Martha had always been envious of her mother’s shoulder length, chestnut curls. When Alice was young, people used to compare her to the Hollywood actress, Rita Hayworth, and indeed, there had been a remarkable likeness. Martha wasn’t as fortunate, she hadn’t been exactly unattractive when she was young, but she could hardly be classed as a beauty. Her hair had always been straight and thin, almost lank.

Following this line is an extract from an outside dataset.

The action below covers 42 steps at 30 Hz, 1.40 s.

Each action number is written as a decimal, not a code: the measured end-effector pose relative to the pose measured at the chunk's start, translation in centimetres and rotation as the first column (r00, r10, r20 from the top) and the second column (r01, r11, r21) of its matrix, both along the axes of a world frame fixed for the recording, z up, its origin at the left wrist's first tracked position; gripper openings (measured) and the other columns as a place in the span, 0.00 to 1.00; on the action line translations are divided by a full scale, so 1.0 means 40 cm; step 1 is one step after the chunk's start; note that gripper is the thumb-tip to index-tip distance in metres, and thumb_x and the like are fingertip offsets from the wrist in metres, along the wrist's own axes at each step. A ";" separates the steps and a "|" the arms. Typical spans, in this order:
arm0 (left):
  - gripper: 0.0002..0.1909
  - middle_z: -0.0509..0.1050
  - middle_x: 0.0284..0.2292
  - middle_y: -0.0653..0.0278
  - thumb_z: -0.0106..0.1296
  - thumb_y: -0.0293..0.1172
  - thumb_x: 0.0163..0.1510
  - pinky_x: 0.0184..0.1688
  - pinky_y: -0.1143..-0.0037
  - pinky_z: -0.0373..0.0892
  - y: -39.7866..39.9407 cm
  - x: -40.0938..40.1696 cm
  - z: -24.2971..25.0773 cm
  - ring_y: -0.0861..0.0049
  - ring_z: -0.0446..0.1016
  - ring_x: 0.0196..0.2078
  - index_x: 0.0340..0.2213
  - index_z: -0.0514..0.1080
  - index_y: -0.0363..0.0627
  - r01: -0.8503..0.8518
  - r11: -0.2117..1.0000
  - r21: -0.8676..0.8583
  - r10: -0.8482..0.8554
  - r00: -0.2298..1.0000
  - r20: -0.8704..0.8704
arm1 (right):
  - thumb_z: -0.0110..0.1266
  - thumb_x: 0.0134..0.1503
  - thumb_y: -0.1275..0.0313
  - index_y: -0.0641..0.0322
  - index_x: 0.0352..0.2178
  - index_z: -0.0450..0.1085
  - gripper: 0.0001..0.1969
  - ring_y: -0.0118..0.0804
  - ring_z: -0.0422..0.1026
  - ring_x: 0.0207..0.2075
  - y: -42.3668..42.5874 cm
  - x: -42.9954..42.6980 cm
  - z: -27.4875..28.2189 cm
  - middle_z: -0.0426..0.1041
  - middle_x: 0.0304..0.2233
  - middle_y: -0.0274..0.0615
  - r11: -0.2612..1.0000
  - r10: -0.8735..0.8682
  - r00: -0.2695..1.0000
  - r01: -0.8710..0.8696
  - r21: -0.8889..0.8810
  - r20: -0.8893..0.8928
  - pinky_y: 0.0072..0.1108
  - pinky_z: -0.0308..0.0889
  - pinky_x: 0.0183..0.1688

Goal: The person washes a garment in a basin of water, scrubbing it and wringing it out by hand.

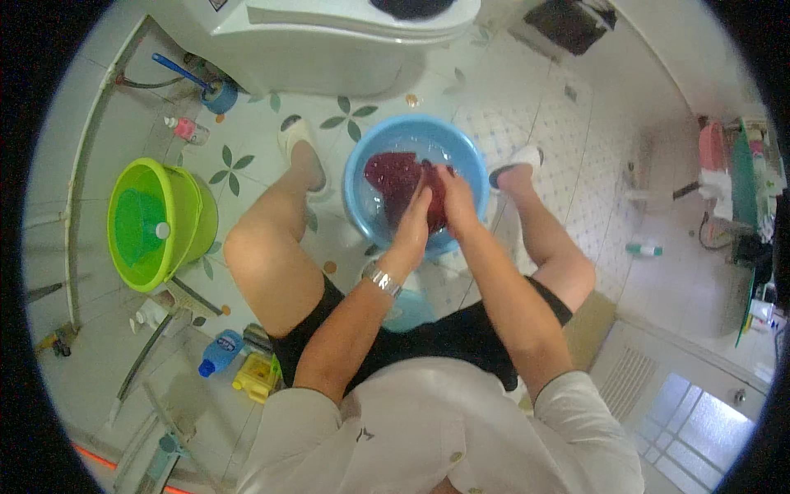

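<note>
A blue plastic basin (pixel 353 204) stands on the tiled floor between my feet, with water in it. Dark red wet cloth (pixel 395 179) lies in the basin, partly spread to the left. My left hand (pixel 412 231), with a metal-band watch at the wrist, presses against the cloth from the left. From the other side my right hand (pixel 460 200) grips the same cloth, so a bunched part sits between both palms. My fingertips are partly hidden by the cloth and by each other.
A white toilet (pixel 333 62) stands beyond the basin. At left are a lime green bucket (pixel 194 216), a blue toilet brush holder (pixel 220 97) and a pink bottle (pixel 190 131). Blue (pixel 221 352) and yellow (pixel 258 375) bottles lie near my left thigh. A door (pixel 666 383) is at lower right.
</note>
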<state>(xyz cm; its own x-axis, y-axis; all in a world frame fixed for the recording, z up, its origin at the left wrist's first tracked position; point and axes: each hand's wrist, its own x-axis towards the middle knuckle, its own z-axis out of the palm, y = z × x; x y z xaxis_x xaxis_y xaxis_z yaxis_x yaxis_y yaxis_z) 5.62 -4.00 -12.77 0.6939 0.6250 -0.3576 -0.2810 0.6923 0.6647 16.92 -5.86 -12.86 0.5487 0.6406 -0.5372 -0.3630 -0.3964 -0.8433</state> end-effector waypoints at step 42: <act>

Even in old age, Alice, her mother, had managed to keep a full head of hair, she had even retained some of her natural colour until she was well into her sixties.

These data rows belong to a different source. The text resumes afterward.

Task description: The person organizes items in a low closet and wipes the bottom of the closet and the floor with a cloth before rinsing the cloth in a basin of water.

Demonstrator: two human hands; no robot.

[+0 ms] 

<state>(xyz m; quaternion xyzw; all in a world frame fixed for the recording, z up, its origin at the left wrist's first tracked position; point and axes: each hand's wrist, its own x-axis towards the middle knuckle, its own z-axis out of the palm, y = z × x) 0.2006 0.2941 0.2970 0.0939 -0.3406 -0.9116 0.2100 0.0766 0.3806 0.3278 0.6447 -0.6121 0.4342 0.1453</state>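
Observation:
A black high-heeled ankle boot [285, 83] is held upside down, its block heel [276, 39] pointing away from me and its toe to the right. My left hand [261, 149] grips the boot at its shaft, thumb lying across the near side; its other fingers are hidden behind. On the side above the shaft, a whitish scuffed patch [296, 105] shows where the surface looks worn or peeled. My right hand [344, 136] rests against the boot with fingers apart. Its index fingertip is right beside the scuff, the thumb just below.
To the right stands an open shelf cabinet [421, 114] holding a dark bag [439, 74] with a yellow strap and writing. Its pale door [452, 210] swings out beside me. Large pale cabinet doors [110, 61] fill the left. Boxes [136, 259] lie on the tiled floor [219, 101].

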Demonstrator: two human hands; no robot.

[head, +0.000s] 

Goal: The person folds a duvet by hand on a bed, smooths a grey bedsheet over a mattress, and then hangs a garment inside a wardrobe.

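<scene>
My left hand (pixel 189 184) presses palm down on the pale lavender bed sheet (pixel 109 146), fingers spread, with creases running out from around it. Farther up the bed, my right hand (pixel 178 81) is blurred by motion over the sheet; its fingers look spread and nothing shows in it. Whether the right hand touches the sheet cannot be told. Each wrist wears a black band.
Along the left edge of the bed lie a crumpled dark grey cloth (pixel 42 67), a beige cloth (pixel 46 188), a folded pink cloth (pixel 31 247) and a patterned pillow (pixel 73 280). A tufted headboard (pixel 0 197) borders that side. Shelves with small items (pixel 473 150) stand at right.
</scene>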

Martha assumed she got her looks, and her hair, from Frank, her father, who had died somewhere in the Atlantic the year after her birth. Maybe she got the hair problems from Frank’s mother, Edna, was it? How was the hair gene passed down? She doubted it was a matriarchal thing, after all, her daughter and granddaughter both had dark, healthy, heads of hair. She decided to blame it on Alice anyway. They had always hated each other. There was talk of her mother practicing witchcraft in the attic of the farmhouse. Perhaps she had placed a curse on her first born, or simply used toxic chemicals when she washed her hair in the bath when she was a baby. Alice was capable of anything.
After bathing, she returned to the sink and rinsed out the sticky cream with fresh warm water, then she returned to the bathroom, calling to Marjorie on the way.
‘The bath’s all yours, be quick, the water isn’t too hot.’
In the bedroom, Martha pulled on a black and grey checked skirt and a white, silk blouse before opening a hat box that sat on the dressing table. She took out a steel-grey wig and pulled it over her patchy clumps of hair. She sat for a few minutes, tugging it first to the right, then the left, then the back. Finally satisfied, she applied a dab of rouge to her cheeks and went downstairs to the lounge where she turned on the radio and listened to the latest international news program. Radio 4 and the BBC TV news were her only source of information. She had cancelled the newspapers to save money some years before.
A few minutes later she heard Marjorie come down the stairs and five minutes after that, her younger sister walked into the lounge carrying a tray laden with Martha’s favourite china tea service. She was wearing a maroon skirt, a cream blouse and a navy cardigan.
‘I thought I’d use the best china as it’s a special day,’ she said.
Martha pursed her lips, looked Marjorie up and down, then shook her head.
‘You aren’t going to a solicitor’s office dressed like that, surely?’
‘What’s wrong with it?’ Marjorie looked down at her chest.
‘It’s not really fitting for the occasion is it? We’re attending the formal reading of a will; we’re not going to a coffee morning at the Women’s Institute.’
‘I... I thought.’
‘Don’t think, Marjorie. It seldom works out well for either of us.’
Marjorie looked confused. ‘What should I wear then?’
Martha sighed. ‘I’m not your dresser,’ she said, testily. ‘Wear the black knitted suit you wore to Mother’s funeral. That will look much more business-like.’
‘The hat had a veil on it,’ Marjorie protested.
Martha slammed her hand down onto the dining table making Marjorie jump.
‘Then don’t wear the bloody hat.’
Sniffling, Marjorie left the room.
‘And don’t take all day about it,’ called Martha. ‘Nicola is picking us up at eleven.’
Marjorie’s tear-stained face appeared around the dining room door.
‘Why are we leaving so early, Martha?’ She sniffed, pulled a handkerchief from the sleeve of her cardigan and wiped her nose. ‘The appointment isn’t until one-thirty.’
‘We’re going to have a look at our old home, Marjorie. I want to see what state the outbuildings are in. I’ve got big plans for that place.’